The MIG is a part of the Statutory Accident Benefits Schedule (SABS) to the Insurance Act. The MIG is specifically defined in the SABS as
- whiplash-associated disorder (WAD)
- laceration or subluxation; and
- any clinically associated sequelae.
What the guidelines provide for
The guidelines provide for treatment up to $3,500.00 automatically without the need for approval. This will allow individuals in car accidents with minor injuries to get treatment right away in hopes of making a quick recovery and moving on. If the car accident victim wants to get treatment right away then he or she will be able to do so without having to wait for the insurance company.
In practical terms, the treatment provider/physiotherapy clinic will submit an OCF-23 to the insurer for “automatic approval” for $2,200.00 and then a subsequent treatment plan for $1,300.00, which will exhaust the MIG limits of $3,500.00. The MIG focuses on a functional restoration approach, a 12-week, three-phase program.

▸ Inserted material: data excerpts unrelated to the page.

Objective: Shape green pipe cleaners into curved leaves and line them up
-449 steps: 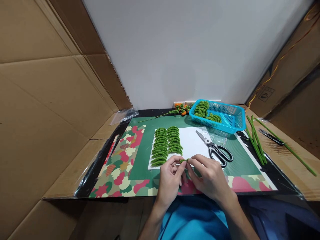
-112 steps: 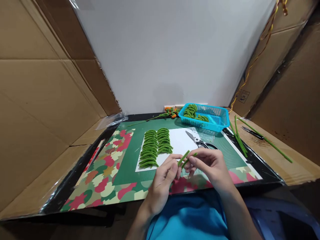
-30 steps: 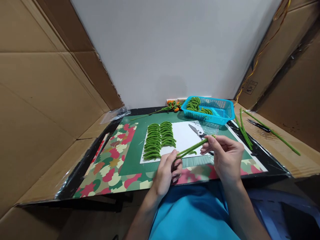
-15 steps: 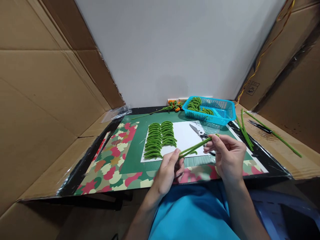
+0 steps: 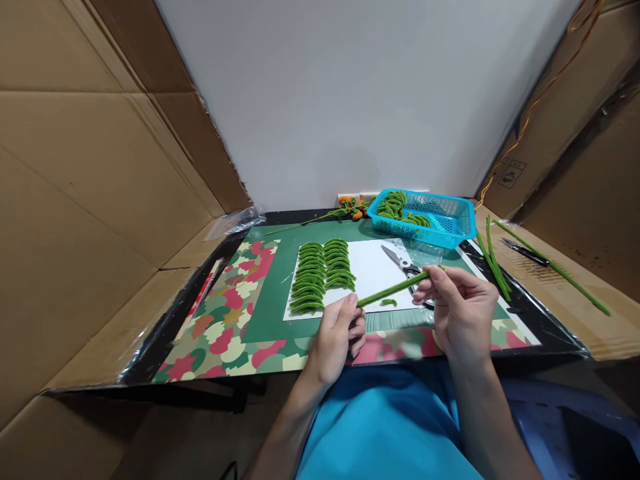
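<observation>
A length of green pipe cleaner [image 5: 393, 289] stretches slantwise between my hands, its strands lying close together. My left hand [image 5: 336, 333] pinches the lower end, and my right hand [image 5: 457, 303] grips the upper end between thumb and fingers. Beneath them lies a white sheet [image 5: 366, 263] with two columns of curved green pipe-cleaner pieces [image 5: 309, 277] on its left half. A short green piece [image 5: 389, 303] rests near the sheet's front edge. Scissors [image 5: 400, 262] lie on the right of the sheet, their handles partly hidden behind my right hand.
At the back right, a blue basket [image 5: 445, 237] holds more curved green pieces. Orange flowers on a green stem [image 5: 353, 208] lie beside it. Long green stems [image 5: 493, 260] and black-handled snips [image 5: 526, 252] are on the right. Cardboard walls [image 5: 75, 167] flank the table.
The two strands between my hands were spread apart and now lie together in one line. The view has shifted slightly; the short piece on the sheet shows more clearly.
</observation>
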`<state>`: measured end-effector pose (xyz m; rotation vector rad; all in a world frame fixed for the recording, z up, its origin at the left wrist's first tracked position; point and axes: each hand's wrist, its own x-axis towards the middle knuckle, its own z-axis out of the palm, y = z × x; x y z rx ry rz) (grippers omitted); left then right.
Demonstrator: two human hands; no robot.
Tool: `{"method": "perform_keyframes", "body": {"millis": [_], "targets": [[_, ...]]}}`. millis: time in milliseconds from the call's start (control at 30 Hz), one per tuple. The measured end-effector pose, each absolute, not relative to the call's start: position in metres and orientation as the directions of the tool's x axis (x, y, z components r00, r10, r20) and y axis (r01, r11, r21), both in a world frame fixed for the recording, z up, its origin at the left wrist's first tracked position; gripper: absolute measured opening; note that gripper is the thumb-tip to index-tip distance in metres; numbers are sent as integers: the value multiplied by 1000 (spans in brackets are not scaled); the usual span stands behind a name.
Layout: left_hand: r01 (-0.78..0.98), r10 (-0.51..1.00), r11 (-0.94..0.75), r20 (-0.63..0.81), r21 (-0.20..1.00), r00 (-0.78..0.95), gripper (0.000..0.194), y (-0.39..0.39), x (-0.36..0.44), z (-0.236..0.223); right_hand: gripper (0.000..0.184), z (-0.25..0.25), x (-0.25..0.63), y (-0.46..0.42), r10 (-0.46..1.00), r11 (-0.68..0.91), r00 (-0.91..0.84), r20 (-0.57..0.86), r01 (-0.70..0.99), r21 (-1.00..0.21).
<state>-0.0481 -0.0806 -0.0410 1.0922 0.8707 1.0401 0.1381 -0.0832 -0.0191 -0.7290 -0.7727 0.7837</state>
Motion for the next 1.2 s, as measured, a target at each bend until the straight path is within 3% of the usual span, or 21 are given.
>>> {"method": "perform_keyframes", "body": {"millis": [267,567,967,1200], "targets": [[-158,959,24,22,987,284,58,-78,-48,-42,11,-21,138,-82,777,544,522,352,-275,-793],[-204,928,146,-62,968,369,50,-80,-52,-43,16,-19,142,-80,820,504,479,314,-341,-794],[-201,944,51,18,978,328,42,-78,-53,-41,17,-20,142,-79,803,505,526,279,-353,-787],[104,943,-188,150,977,298,35,-87,-55,-30,17,-20,145,-78,797,505,541,268,-353,-788]]}}
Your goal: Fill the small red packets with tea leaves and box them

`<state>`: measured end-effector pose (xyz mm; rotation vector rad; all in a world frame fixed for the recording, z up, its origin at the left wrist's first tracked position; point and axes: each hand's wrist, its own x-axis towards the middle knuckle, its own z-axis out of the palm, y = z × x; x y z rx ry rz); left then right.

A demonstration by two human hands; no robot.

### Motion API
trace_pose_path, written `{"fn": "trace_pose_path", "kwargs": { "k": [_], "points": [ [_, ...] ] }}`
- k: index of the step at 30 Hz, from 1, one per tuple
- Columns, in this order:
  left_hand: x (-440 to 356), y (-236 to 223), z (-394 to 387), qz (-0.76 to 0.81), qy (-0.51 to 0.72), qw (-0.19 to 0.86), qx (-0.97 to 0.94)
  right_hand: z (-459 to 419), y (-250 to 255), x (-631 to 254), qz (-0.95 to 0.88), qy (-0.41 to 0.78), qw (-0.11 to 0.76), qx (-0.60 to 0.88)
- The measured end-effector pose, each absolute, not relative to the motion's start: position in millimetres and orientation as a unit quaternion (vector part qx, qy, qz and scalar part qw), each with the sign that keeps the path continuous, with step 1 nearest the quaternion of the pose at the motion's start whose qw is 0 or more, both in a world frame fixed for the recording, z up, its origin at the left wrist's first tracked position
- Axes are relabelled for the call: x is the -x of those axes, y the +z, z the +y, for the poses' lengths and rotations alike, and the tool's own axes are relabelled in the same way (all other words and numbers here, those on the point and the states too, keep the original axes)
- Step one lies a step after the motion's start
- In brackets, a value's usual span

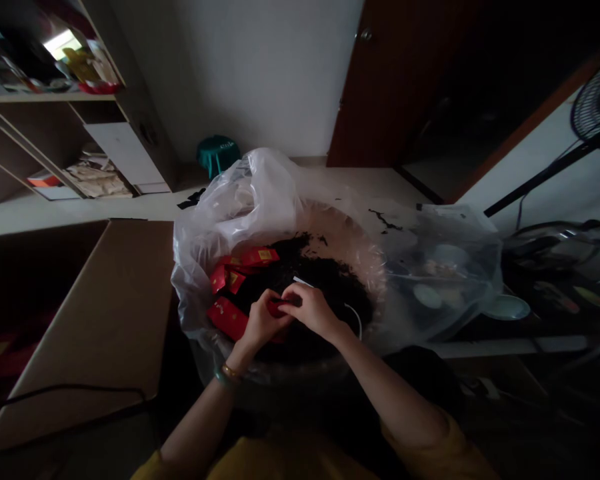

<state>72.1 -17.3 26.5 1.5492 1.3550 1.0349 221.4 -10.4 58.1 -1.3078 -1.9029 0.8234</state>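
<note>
Both hands meet over a round basket (373,263) lined with clear plastic (275,183) and holding dark loose leaves (337,283) that look like tea. My left hand (263,323) is closed on a small red packet (275,307). The fingertips of my right hand (314,312) pinch the same packet at its top edge; most of it is hidden by the fingers. Several red packets (257,257) lie on the leaves at the left, and a larger red packet (229,319) rests beside my left wrist. A white strip (303,282) pokes out behind my right hand.
An open cardboard box (125,287) stands at the left. To the right are a clear plastic bag (445,267) with pale dishes and a shiny kettle (555,243). A green-covered stool (219,155) is by the wall, near shelves (50,97). A fan (597,100) stands far right.
</note>
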Motion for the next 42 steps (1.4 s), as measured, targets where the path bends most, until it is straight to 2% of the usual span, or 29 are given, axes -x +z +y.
{"fn": "trace_pose_path", "kwargs": {
  "k": [2, 8, 16, 19, 22, 28, 30, 35, 38, 42],
  "points": [
    [-71.7, 31.6, -17.1, 0.532, 0.419, 0.424, -0.601, -9.8, 55.7, -223.1, -0.694, 0.345, 0.358, 0.521],
    [-63.2, 42.1, -16.0, 0.463, 0.402, 0.612, -0.500, -4.9, 57.5, -235.3, -0.688, 0.348, 0.374, 0.516],
    [-68.4, 39.1, -20.1, 0.487, 0.465, 0.580, -0.458, -4.0, 57.2, -233.8, -0.709, 0.351, 0.368, 0.489],
    [-71.0, 37.5, -26.1, 0.449, 0.449, 0.652, -0.414, -6.0, 56.4, -232.4, -0.717, 0.344, 0.371, 0.480],
    [-74.1, 35.8, -31.6, 0.418, 0.378, 0.737, -0.373, -7.5, 54.9, -231.0, -0.725, 0.343, 0.369, 0.470],
    [-80.3, 33.7, -32.0, 0.466, 0.365, 0.728, -0.347, 5.2, 43.4, -252.8, -0.727, 0.330, 0.336, 0.499],
    [-79.0, 34.2, -30.1, 0.474, 0.372, 0.724, -0.335, 11.7, 34.5, -268.7, -0.726, 0.276, 0.305, 0.551],
    [-73.9, 35.9, -27.6, 0.477, 0.384, 0.717, -0.332, 19.7, 11.1, -290.4, -0.770, 0.159, 0.156, 0.598],
    [-73.6, 36.0, -27.5, 0.473, 0.379, 0.718, -0.342, 21.9, 10.1, -285.7, -0.776, 0.154, 0.116, 0.601],
    [-72.5, 35.3, -26.8, 0.468, 0.384, 0.718, -0.343, 22.5, 20.6, -274.8, -0.791, 0.205, 0.075, 0.572]
  ]
}}
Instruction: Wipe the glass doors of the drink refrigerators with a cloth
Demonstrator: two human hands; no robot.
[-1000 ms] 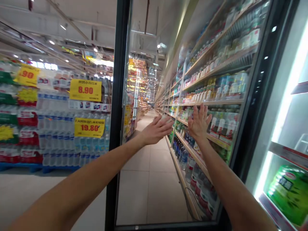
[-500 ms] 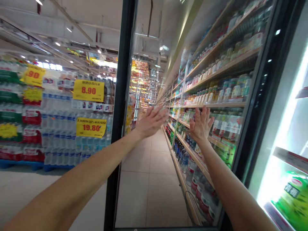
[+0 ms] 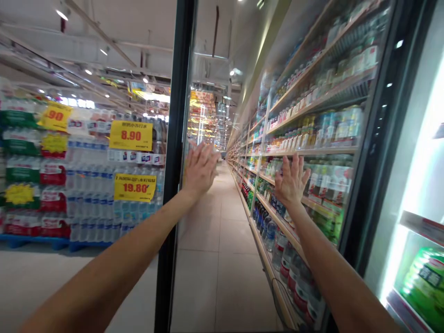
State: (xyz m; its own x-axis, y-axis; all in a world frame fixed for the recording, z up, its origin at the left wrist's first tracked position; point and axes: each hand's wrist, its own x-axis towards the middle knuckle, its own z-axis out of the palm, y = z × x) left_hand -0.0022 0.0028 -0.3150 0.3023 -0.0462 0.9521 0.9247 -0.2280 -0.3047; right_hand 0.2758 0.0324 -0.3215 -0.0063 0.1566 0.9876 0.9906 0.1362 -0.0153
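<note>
A black-framed glass door [image 3: 229, 282] stands swung open in front of me. My left hand [image 3: 199, 171] is up at its pane near the left frame bar, fingers stretched out and a little blurred. A pale shape beside those fingers looks like their reflection. Farther right, my right hand [image 3: 291, 182] is raised at the same pane with its fingers spread. No held thing shows in either hand. Whether the right palm presses on the glass, I cannot tell. Shelves of bottles [image 3: 312, 132] show in the pane behind the right hand.
At the left, shrink-wrapped bottle packs [image 3: 90, 185] are stacked on a blue pallet [image 3: 52, 241], with yellow price signs [image 3: 131, 135] on them. A lit cooler [image 3: 412, 194] stands at the right edge, holding a green package [image 3: 425, 282]. A pale tiled floor [image 3: 201, 277] shows through the pane.
My left hand has slid left across the pane toward the frame bar, away from the right hand. The right hand has stayed nearly in place. The view has shifted slightly.
</note>
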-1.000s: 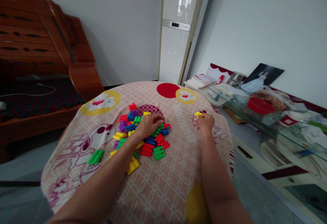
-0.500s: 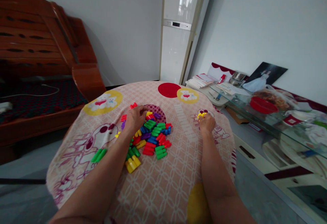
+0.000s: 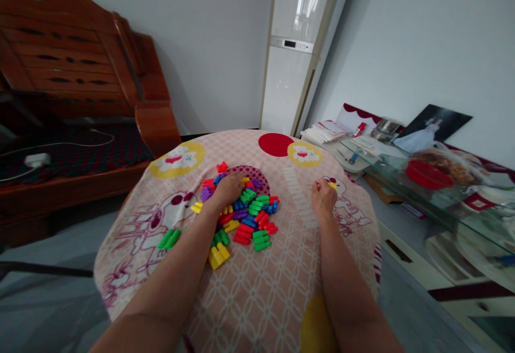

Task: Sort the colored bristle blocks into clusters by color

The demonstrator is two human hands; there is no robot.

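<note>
A heap of toy building blocks [image 3: 243, 232] in red, green, blue, yellow and purple lies left of centre on the cloth-covered table. My left hand [image 3: 231, 188] is over the far part of the heap, fingers stretched towards the red and yellow pieces; its palm hides some blocks. Off to the right, my right hand [image 3: 324, 198] rests low over the cloth with its fingers curled in, and I see nothing between them. Just beyond it a yellow block [image 3: 333, 185] shows, partly covered by the hand. One green block [image 3: 169, 238] lies apart beside my left forearm.
The round table has a patterned cloth [image 3: 257, 299]. A wooden bench [image 3: 156, 122] stands at left, a tall white air conditioner [image 3: 285, 85] behind. At right is a glass-topped cabinet [image 3: 422, 203] with papers [image 3: 328, 130] and a red bowl [image 3: 428, 175].
My right hand has drawn left from the yellow block, which now shows on its right side. My left hand has flattened out over the heap. The whole view has shifted slightly.
</note>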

Ensure that your injury is not wrongly categorized as MIG
It is important to remember that insurance companies will often incorrectly categorize your injuries as MIG in order to save them time and money in adjusting your file. Anything outside of the above noted injuries should remove you from the $3,500.00 MIG category and into the $65,000.00 non-MIG category. Once you are placed into the non-MIG category a number of additional services become available to you including occupational therapy services, psychological intervention, speech language pathology, etc. Many service providers will even come to your home to provide you with treatment.
If you manage to furnish enough medical information to the insurance company to remove you from the MIG, then the insurer will normally take steps to remove you from the MIG so you can receive additional medical attention. Sometimes insurance companies will maintain the position that your injuries are minor in nature when they are, in fact, not.
What happens if the insurer wrongly categorized?
In this situation you may be forced to file a claim with the License Appeal Tribunal (LAT). The LAT is the avenue that claimants can use in order to dispute Accident Benefits issues with their insurance company in front of a 3rd party. This is extremely helpful when the insurance company is taking an unreasonable position on an issue such as keeping you in the Minor Injury Guidelines.
The first step is to complete the Application by an Injured Person where you will have an opportunity to outline the issues that are in dispute. You then need to send the application form to the LAT and to the insurance company so that they are aware of the dispute. After serving the Application by an Injured Person to the insurance company you need to complete a Certificate of Service Form to show to the LAT that the insurer was served with a copy of the Application. The insurance company will complete an Application by an Insurance Company so that they can outline their position.
What happens ultimately
Ultimately both yourself and the insurance company will attend a case conference in order to resolve the issues. If the issues cannot be resolved you will need to attend a hearing (in writing or in person, depending on the issue).